As indicated in the preceding section, Beeres et al. (41) reported that the SNR and CNR of aorta CTA in VMI+ reconstructions were higher than those in VMI reconstructions, especially at low energy levels. In addition, Martin et al. (42) analyzed the left ventricular blood pool, infrarenal aorta, iliac and femoral arteries and obtained similar results. Nevertheless, by combining the subjective evaluation of image quality and ability to obtain relevant measurements of the transcatheter aortic valve replacement (TAVR), the researchers recommended 50–60 keV VMI+ as the reconstruction technique for the aorta CTA before TAVR.
Concerning pulmonary angiography, Meier et al. observed the highest SNR and CNR of images and the highest subjective image quality score at 40 keV (43); these findings were in contrast with those reported by Martin et al. concerning the aorta (42). Meyer et al. (44) analyzed pulmonary angiography images of patients with suspected pulmonary embolism (PE); they observed the highest CNR of main pulmonary arteries at 50 keV and peripheral pulmonary arteries at 40 keV extremely high sensitivity, specificity, and accuracy. In addition, 40–50 keV is found to be ideal for image reconstruction when low-dose iodine was used to reduce the risk of renal damage. In addition, PE could be incidentally found when evaluating tumors in portal-venous phase CT (CTpv) images. According to a study by Weiss et al. (45), low-keV reconstruction can significantly increase the contrast of pulmonary arteries and improve the visibility of occasional pulmonary emboli in CTpv. Their subsequent study, they (46) found volumes of small emboli being occasionally over-amplified at 40 keV; this could limit the detection of actual-sized emboli, not being fully compensated for through window-setting adjustment. However, this study was based on reconstruction at only two energy levels, 40 and 55 keV; therefore, 55 keV reconstruction, which yields better results, is recommended. After selecting the appropriate reconstruction level, D’Angelo et al. (47) considered that image quality degradation owing to improper window settings might affect inexperienced observers’ ability to interpret images. They recommended 40 keV as the optimal energy level and 1,070/380 as the optimization parameters of window settings for pulmonary angiography.
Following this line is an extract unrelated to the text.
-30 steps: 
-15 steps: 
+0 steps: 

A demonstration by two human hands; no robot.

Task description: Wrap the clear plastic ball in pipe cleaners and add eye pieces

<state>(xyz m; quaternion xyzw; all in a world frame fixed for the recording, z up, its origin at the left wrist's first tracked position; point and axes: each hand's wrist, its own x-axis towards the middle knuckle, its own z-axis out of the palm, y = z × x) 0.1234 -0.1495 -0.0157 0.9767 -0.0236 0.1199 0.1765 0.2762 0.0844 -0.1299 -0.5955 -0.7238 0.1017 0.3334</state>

Because bronchial arteries are close to the esophagus in the mediastinum, they may be injured during surgery for esophageal cancer, which may cause bleeding. Therefore, Nomura et al. (48) evaluated the image quality of bronchial arteries on VMI, VMI+, and composite (about 105 kVp) reconstructions. They found that 40–50 keV VMI may be more suitable for visualizing bronchial arteries and surrounding tissue. The results were considered due to the subjective evaluation affected by the higher CT attenuation on VMI than VMI+ at low voltages. It is suggested that VMI+ may be poor in the display of fine vessels.
Schabel et al. (49) found that the SNR, CNR, and visibility were the highest at 40 keV on VMI+ reconstructions of hepatic veins and that these values were higher than those of VMI reconstructions and conventional linearly blended (M_0.6) images. Furthermore, Albrecht et al. (50) found that low-keV VMI+ reconstructions show high image quality for hepatic, splenic, superior mesenteric, and renal arteries. In their subsequent study, they (51) increased the number of target arteries of the thorax and abdomen. Their study suggested 70 keV as the optimal energy level for VMI+ reconstruction of thoracoabdominal CTA images and indicated that additional 40 keV or 50 keV VMI+ reconstructions may be necessary when poor vascular contrast or requirements for clearer small vessel images are noted. Martin et al. (52) found that the 40 keV VMI+ reconstruction improved the diagnostic accuracy of active arterial abdominal hemorrhage and recommended 40 keV as the energy level for image reconstruction when abdominal or pelvic vascular hemorrhage is suspected. In addition, Caruso et al. (53) recommended 40 keV as the energy level of reconstruction for obtaining the best CNR and 1,350/430 as the window width and level for obtaining the best quality images of the abdominal aorta and bilateral common iliac and femoral arteries. The window settings were wider and higher than those recommended by D’Angelo et al. (47) for pulmonary angiography.
Lower extremity CTA
Wichmann et al. (54) analyzed the lower extremity arteries and found that objective image quality, including intravascular contrast attenuation and CNR, was the highest for 40 keV and 50 keV VMI+; furthermore, they found that the sensitivity of VMI+ reconstructions for the detection of vascular stenosis was >50% higher than that of VMI reconstructions and conventional linearly blended (M_0.6) images. However, their study recommended 50 keV VMI+ for reconstruction due to the higher image noise level at 40 keV.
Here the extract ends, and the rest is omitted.